▶ What to work on
Report every line from the material that contains the word "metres".
Input data Start Marker
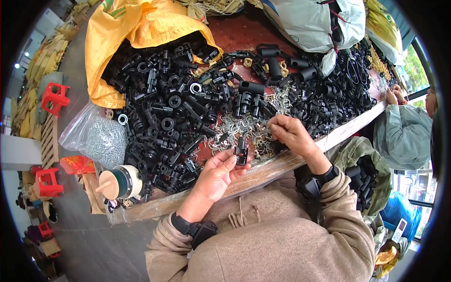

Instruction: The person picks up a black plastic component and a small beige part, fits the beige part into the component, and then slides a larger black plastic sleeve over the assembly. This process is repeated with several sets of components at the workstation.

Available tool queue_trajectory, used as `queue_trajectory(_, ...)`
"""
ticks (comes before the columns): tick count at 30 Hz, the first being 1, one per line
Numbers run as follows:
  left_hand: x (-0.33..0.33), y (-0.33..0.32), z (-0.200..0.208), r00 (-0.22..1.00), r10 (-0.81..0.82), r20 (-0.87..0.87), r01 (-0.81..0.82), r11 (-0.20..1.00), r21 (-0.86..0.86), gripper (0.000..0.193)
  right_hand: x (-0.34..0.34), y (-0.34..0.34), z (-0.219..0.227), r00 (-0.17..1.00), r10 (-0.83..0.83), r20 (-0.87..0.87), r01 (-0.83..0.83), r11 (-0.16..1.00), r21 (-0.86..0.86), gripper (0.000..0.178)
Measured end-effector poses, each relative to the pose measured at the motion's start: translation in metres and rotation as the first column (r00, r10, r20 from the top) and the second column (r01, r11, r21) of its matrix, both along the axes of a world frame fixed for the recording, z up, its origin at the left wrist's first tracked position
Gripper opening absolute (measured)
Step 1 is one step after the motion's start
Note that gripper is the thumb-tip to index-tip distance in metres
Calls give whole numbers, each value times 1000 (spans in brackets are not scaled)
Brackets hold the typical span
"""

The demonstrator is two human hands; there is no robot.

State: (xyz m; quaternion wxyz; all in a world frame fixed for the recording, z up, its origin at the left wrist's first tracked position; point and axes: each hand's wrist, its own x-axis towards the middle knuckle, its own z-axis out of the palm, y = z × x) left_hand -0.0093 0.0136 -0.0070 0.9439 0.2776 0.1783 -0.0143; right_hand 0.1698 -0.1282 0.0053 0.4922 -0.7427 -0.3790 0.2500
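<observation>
Pinched between the thumb and fingers of my left hand (216, 176) is a black plastic fitting (241, 154), held upright over the near edge of the table. Over to the right, my right hand (292, 134) has its fingertips closed together above the work surface; whatever they may grip is too small or hidden to make out. Small bent metal hooks (235, 128) lie loose just beyond both hands. A large heap of similar black fittings (164, 110) spreads to the left, with more small black parts (324, 105) piled to the right.
A wooden board (277, 165) edges the table in front of me. At the left stand a lidded cup (129, 182) and a plastic bag of metal hooks (107, 141). A yellow sack (101, 56) opens onto the heap. Another person (404, 136) works at the far right.
</observation>
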Motion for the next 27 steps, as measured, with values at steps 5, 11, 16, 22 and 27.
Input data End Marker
▶ Answer to this task
Measured end-effector poses, each relative to the pose measured at the motion's start: translation in metres and rotation as the first column (r00, r10, r20 from the top) and the second column (r01, r11, r21) of its matrix, both along the axes of a world frame fixed for the recording, z up, its origin at the left wrist's first tracked position
Note that gripper is the thumb-tip to index-tip distance in metres

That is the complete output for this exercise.